OS-6564: segvn concatenation causes use-after-free

Details

Issue Type:Bug
Priority:4 - Normal
Status:Resolved
Created at:2018-01-20T02:31:09.371Z
Updated at:2018-01-26T18:10:53.142Z

People

Created by:Former user
Reported by:Former user
Assigned to:Former user

Resolution

Fixed: A fix for this issue is checked into the tree and tested.
(Resolution Date: 2018-01-26T18:10:53.131Z)

Fix Versions

2018-02-01 Kalm (Release Date: 2018-02-01)

Description

As part of performance testing for an unrelated issue, I was observing process segfaults during the bootstrap of binutils as part of a smartos-live build cycle.  These would occur consistently while doing a fresh bootstrap on a DEBUG platform image.  Non-DEBUG images were free of the problem.

 Looking at the core file, it appears have died while attempting to extend the stack segment:

> ::status
debugging core file of bash (32-bit) from 32d7b938-4092-65b5-97eb-893809d9142f
file: /usr/bin/bash
initial argv: /bin/bash ./genscripts.sh . /usr/gnu/lib /usr/gnu /usr/gnu i386-pc-solaris2.11
threading model: native threads
status: process terminated by SIGSEGV (Segmentation Fault), addr=8042d7c
> ::mappings
    BASE    LIMIT     SIZE NAME
 8043000  8048000     5000 [ stack ]

Further tracing indicated that the cause of the fault was the process apparently exceeding its VSZ limit, despite seemingly modest allocations. While trying to determine the reason of this failure, I traced the p_as->a_size measure for bash processes during the build and observed what appeared to be an underflow of a_size. As it's an unsigned value, that would indeed cause the VSZ failures when new allocations were attempted.

Continuing to debug, I added custom SDT probes where a_size was modified, trying to track down where its accounting went wrong. A source of suspect activity was a cycle of brk mappings followed by unmaps, where only the unmap would alter the size. The work in OS-6323 does allow for seg_hole segments to be mapped in, adding nothing to the VSZ, but they also subtract nothing when they are unmapped. This special handling of the S_HOLE segment flag was of particular suspicion.

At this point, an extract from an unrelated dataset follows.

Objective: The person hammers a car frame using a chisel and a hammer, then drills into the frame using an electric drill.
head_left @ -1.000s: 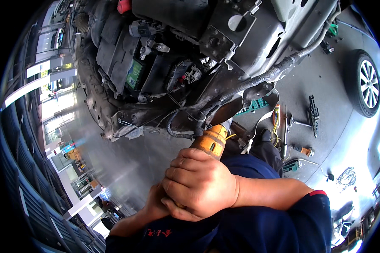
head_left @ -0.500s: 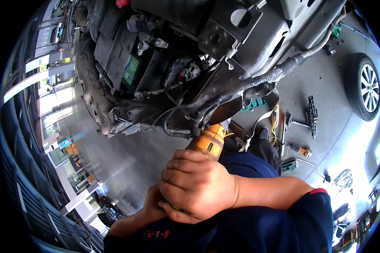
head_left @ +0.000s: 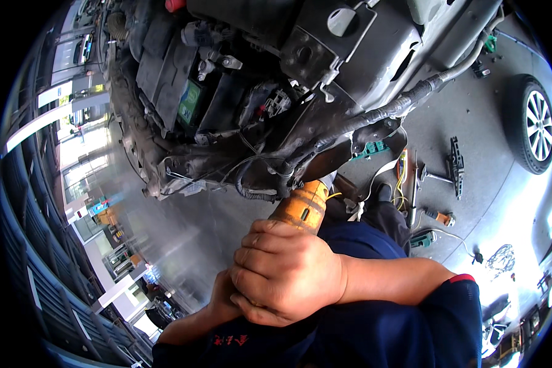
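Observation:
My right hand is closed around the back of a yellow power tool with a dark band and a slot in its barrel-shaped body. Behind and below it, my left hand is closed at the rear of the same tool, its fingers mostly covered by the right. The tool points away from me, under the front of a stripped car body. Its front end goes out of sight beside the dark metal, so contact there cannot be made out. Loose wires hang just above it.
The open engine bay holds a battery with a green label. To the right, a wheel, a dark metal part, an orange power tool, a green tool and cables lie on the floor. Someone's shoe shows beyond my arms.
The view has shifted slightly. Both hands stay on the yellow power tool, with no clear movement of it against the car body.

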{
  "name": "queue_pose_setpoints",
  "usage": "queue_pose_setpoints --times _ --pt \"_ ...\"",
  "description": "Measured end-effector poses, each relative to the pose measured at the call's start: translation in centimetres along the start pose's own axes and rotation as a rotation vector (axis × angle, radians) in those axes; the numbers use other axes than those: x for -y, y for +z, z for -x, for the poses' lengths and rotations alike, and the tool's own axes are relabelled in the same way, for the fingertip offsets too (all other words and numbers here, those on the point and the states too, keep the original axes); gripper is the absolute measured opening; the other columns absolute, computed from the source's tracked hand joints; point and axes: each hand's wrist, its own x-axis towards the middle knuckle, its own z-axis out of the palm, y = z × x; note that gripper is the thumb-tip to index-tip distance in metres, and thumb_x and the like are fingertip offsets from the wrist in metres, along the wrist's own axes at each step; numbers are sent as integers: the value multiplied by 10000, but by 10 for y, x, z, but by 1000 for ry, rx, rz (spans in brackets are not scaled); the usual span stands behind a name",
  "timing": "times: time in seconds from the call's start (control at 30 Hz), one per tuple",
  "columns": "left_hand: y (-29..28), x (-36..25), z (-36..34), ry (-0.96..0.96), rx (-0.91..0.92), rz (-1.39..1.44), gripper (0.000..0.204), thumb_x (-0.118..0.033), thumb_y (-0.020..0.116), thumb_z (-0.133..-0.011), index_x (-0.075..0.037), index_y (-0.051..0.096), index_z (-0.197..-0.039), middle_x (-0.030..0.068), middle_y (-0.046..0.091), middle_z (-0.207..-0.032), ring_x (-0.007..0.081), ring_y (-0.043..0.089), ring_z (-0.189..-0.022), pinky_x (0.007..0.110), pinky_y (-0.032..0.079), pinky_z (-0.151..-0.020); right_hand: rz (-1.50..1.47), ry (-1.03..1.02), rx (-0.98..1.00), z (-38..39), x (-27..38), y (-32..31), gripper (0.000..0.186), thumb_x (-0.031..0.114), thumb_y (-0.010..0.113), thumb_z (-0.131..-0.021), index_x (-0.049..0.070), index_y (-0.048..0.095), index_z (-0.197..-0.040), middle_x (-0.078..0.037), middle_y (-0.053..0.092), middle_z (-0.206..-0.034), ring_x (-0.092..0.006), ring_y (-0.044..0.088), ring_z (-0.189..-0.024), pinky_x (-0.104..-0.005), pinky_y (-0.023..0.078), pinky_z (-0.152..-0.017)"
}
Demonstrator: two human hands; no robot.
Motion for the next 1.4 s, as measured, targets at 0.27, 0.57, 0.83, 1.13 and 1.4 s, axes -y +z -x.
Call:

Some dtrace was drawn up to trace the status of this flag in the brk allocations of interest which pointed out the culprit:

383307 brk_internal      81e1000 0
383307 as_map_locked     ffffff1a096ca400 81a1000 40000
383307 seg_alloc         ffffff1a096ca400 81a1000 40000
383307 seg_alloc         -966184019256
383307 segvn_create      ffffff1f0af1dac8 ffffff007df6cdf0 ffffff1f0af1dac8
383307 SF segvn_create 0
383307 SF segvn_create deadbeef
383307 segvn_create      0
383307 SF as_map_locked deadbeef
383307 as_map_locked     0

Here we see entry of brk_internal going to allocate a fresh segvn segment to be concatenated onto the existing heap. On entry to segvn_create the s_flags are zeroed, but on exit, they've been filled with the standard freed pattern by the allocator. Because the segment was concatenated with the existing heap, it makes sense that the passed-in struct seg would have been freed. The deadbeef pattern happens to match S_HOLE in the check following the allocation:

                seg = seg_alloc(as, addr, size);
                if (seg == NULL) {
                        AS_LOCK_EXIT(as);
                        return (ENOMEM);
                }

                error = (*crfp)(seg, argsp);
                if (error != 0) {
                        seg_free(seg);
                        AS_LOCK_EXIT(as);
                        return (error);
                }
                /*
                 * Add size now so as_unmap will work if as_ctl fails.
                 * Not applicable to explicit hole segments.
                 */
                if ((seg->s_flags & S_HOLE) == 0) {
                        as->a_size += rsize;
                        as->a_resvsize += rsize;
                } else {
                        is_hole = B_TRUE;
                }

The freed segment size would be considered a "hole" and not added to the VSZ, causing the error in a_size accounting.

Comments

Comment by Former user
Created at 2018-01-23T23:11:12.123Z

For testing, I repeated the same workload on a patched DEBUG kernel which would previously cause segfaults due to the a_size underflow and observed that the problem was absent. Additionally, I wrote a small program to manually adjust the brk in a way similar to how the offending bash process was. In tracking the size with dtrace, I could see the concatenated segvn allocations appropriately adjusting a_size.


Comment by Jira Bot
Created at 2018-01-26T18:10:02.419Z

illumos-joyent commit b8fef42ed91e3b916b058421d1783c5cba2a73bf (branch master, by Patrick Mooney)

OS-6564 segvn concatenation causes use-after-free
Reviewed by: Mike Gerdts <mike.gerdts@joyent.com>
Reviewed by: Jerry Jelinek <jerry.jelinek@joyent.com>
Approved by: Dan McDonald <danmcd@joyent.com>